## TO DO
Only the lines from the start of the entries through the line with "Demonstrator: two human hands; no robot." are wanted; please output them exactly.

━━━ MATERIAL FOR THIS EXERCISE

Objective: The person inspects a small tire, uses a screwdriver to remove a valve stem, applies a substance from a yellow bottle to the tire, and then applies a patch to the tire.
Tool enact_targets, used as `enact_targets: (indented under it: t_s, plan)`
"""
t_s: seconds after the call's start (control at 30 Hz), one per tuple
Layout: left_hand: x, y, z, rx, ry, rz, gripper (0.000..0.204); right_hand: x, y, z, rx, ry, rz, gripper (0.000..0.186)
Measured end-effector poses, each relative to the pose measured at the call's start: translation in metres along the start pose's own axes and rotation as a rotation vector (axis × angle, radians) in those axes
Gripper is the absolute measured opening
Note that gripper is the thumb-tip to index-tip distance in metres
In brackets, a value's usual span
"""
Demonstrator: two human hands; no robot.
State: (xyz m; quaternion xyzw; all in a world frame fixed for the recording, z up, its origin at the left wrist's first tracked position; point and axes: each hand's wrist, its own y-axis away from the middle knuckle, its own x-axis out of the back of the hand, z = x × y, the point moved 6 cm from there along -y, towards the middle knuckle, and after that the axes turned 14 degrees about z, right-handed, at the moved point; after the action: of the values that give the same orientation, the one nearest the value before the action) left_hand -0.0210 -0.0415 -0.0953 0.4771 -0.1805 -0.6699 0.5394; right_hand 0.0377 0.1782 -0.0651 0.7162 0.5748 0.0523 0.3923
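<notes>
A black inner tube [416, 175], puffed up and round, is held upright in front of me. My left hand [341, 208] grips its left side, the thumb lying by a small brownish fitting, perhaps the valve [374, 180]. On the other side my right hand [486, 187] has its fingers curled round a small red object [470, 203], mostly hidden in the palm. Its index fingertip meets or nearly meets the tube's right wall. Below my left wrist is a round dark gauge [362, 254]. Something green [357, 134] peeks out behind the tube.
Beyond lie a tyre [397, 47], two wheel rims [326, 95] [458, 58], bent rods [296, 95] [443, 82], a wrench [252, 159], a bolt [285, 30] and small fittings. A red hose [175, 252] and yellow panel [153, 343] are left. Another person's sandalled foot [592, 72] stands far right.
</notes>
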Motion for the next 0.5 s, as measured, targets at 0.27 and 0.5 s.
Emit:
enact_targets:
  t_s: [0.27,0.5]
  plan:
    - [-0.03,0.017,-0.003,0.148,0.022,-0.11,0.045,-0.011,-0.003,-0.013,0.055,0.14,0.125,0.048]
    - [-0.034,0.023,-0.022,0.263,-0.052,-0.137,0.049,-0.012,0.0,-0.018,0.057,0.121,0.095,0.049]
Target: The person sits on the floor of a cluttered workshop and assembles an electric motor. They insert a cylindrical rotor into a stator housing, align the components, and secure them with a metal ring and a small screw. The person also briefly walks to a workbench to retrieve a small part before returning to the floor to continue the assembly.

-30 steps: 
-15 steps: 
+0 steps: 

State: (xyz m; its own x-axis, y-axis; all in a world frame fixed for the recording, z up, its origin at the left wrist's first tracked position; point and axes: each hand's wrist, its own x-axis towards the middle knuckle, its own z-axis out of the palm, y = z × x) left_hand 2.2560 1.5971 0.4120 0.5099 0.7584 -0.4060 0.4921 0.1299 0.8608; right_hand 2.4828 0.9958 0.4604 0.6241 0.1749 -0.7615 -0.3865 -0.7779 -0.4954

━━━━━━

## WRITTEN SOLUTION
Objective: The person inspects a small tire, uses a screwdriver to remove a valve stem, applies a substance from a yellow bottle to the tire, and then applies a patch to the tire.
Tool enact_targets, used as `enact_targets: (indented under it: t_s, plan)`
"""
t_s: seconds after the call's start (control at 30 Hz), one per tuple
Layout: left_hand: x, y, z, rx, ry, rz, gripper (0.000..0.204); right_hand: x, y, z, rx, ry, rz, gripper (0.000..0.186)
Measured end-effector poses, each relative to the pose measured at the call's start: translation in metres along the start pose's own axes and rotation as a rotation vector (axis × angle, radians) in those axes
Gripper is the absolute measured opening
Note that gripper is the thumb-tip to index-tip distance in metres
In brackets, a value's usual span
"""
Demonstrator: two human hands; no robot.

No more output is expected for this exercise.